» TASK STATEMENT:
Pictures in the data must not be copied, but everything else should be output exactly.

» RAW DATA:
━━━━━━━━━━━━━━━━━━━━

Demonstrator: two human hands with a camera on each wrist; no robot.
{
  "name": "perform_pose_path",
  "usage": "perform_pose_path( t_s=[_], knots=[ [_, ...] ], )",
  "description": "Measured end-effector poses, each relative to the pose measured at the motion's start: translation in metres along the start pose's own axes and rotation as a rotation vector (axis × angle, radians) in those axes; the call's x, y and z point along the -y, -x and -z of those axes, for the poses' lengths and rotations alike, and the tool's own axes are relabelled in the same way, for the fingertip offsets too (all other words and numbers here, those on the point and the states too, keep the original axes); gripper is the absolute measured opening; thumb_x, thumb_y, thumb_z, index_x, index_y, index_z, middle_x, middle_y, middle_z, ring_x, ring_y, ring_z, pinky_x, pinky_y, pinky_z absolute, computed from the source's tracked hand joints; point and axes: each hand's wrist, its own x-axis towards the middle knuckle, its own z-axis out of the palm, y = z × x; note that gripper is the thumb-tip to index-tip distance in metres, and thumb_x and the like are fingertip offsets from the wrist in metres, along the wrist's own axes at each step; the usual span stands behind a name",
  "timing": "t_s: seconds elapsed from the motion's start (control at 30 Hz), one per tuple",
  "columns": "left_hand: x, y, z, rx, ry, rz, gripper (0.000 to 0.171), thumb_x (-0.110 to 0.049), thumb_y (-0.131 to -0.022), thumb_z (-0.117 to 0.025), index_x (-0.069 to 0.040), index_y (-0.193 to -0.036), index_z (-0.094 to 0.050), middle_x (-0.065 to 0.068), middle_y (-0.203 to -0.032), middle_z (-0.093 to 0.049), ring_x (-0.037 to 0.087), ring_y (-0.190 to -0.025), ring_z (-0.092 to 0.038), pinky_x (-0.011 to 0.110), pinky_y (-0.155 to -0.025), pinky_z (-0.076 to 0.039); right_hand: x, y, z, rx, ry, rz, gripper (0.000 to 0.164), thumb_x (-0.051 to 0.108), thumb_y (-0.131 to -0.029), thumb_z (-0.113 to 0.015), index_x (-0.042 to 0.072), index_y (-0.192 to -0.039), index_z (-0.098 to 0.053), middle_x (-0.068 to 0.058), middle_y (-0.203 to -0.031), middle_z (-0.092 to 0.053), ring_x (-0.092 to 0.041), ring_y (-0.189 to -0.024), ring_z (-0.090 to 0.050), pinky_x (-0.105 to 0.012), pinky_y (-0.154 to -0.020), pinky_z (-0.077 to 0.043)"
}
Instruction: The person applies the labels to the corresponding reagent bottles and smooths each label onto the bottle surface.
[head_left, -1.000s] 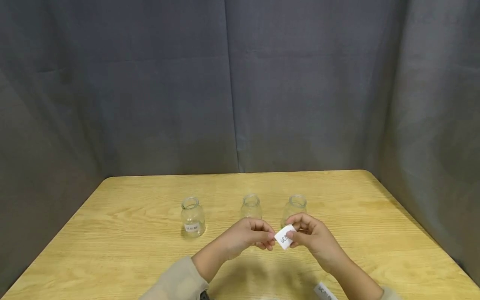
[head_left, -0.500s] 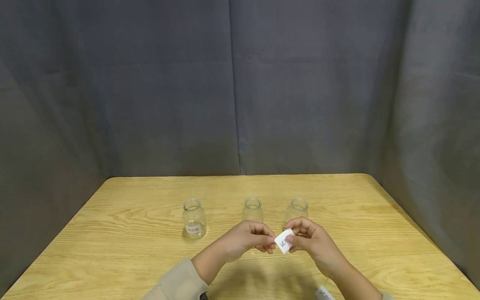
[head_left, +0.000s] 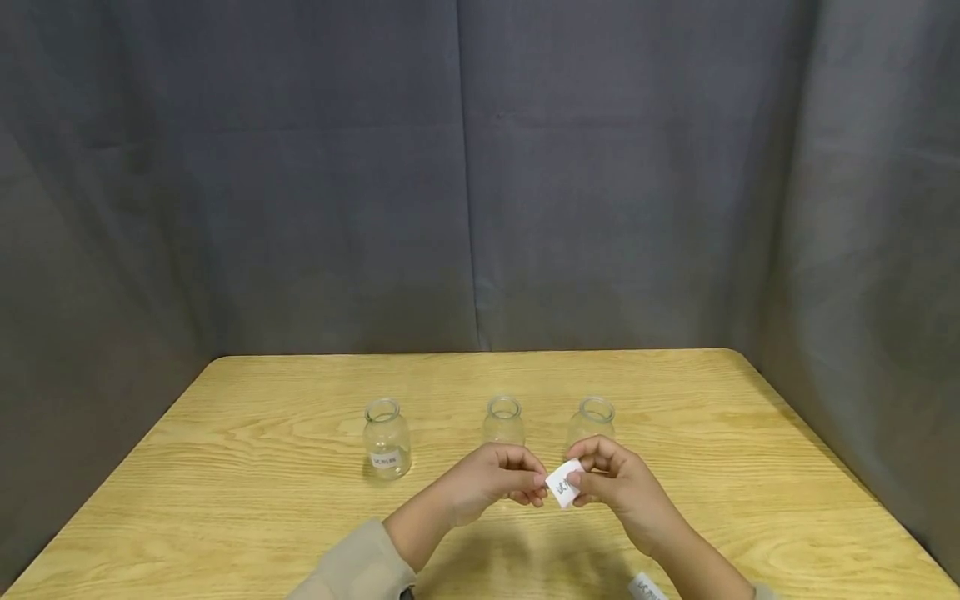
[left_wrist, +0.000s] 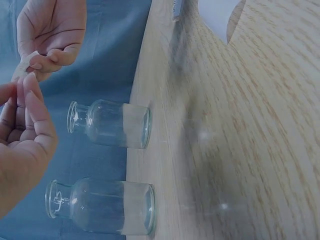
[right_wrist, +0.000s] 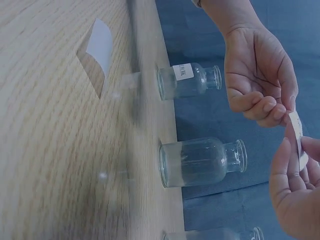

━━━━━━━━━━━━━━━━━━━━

» WRITTEN RESPONSE:
Demonstrator: two human hands with a camera on each wrist; no robot.
{
  "name": "perform_pose_path",
  "usage": "perform_pose_path( t_s=[_], knots=[ [_, ...] ], )",
  "description": "Measured end-effector poses, each relative to the pose measured at the motion's start: translation in metres along the start pose's own axes and rotation as a rotation vector (axis × angle, radians) in those axes; the call's x, y and z point along the -y, -x and -z of those axes, for the poses' lengths and rotations alike, and the tool's own axes are relabelled in the same way, for the fingertip offsets too (all other words and numbers here, those on the point and the states too, keep the original axes); gripper is the absolute measured opening; thumb_x, thumb_y, thumb_z, index_x, index_y, index_z, middle_x, middle_y, middle_z, ring_x, ring_y, ring_z, pinky_x, pinky_y, pinky_z absolute, computed from the source's tracked hand joints; point and axes: each hand's wrist, its own x-axis towards the middle knuckle, its own z-axis out of the palm, y = z × x; note that gripper is the thumb-tip to index-tip distance in metres, and thumb_x and the like are fingertip offsets from the wrist in metres, along the wrist's own axes at each step; the usual span stands behind a name",
  "timing": "t_s: seconds elapsed from the motion's start (control at 30 Hz), one per tuple",
  "columns": "left_hand: x, y, z, rx, ry, rz, gripper (0.000 to 0.171), thumb_x (-0.110 to 0.049), thumb_y (-0.131 to -0.022), thumb_z (-0.117 to 0.025), index_x (-0.069 to 0.040), index_y (-0.193 to -0.036), index_z (-0.094 to 0.050), middle_x (-0.065 to 0.068), middle_y (-0.203 to -0.032), middle_z (-0.093 to 0.049), ring_x (-0.037 to 0.087), ring_y (-0.190 to -0.025), ring_z (-0.092 to 0.038), pinky_x (-0.011 to 0.110), pinky_y (-0.155 to -0.025), pinky_z (-0.076 to 0.039); right_hand: x, y, z, rx, ry, rz, gripper (0.000 to 0.164), thumb_x (-0.051 to 0.108), thumb_y (-0.131 to -0.029), thumb_z (-0.113 to 0.015), index_x (-0.042 to 0.072), index_y (-0.192 to -0.039), index_z (-0.098 to 0.053), middle_x (-0.068 to 0.058), middle_y (-0.203 to -0.031), middle_z (-0.092 to 0.053), ring_x (-0.092 to 0.041), ring_y (-0.189 to -0.024), ring_z (-0.090 to 0.050), pinky_x (-0.105 to 0.012), pinky_y (-0.154 to -0.020), pinky_z (-0.077 to 0.043)"
}
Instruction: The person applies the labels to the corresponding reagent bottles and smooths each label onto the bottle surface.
[head_left, -1.000s] 
[head_left, -0.500s] 
[head_left, +0.000s] 
[left_wrist, +0.000s] 
[right_wrist, +0.000s] 

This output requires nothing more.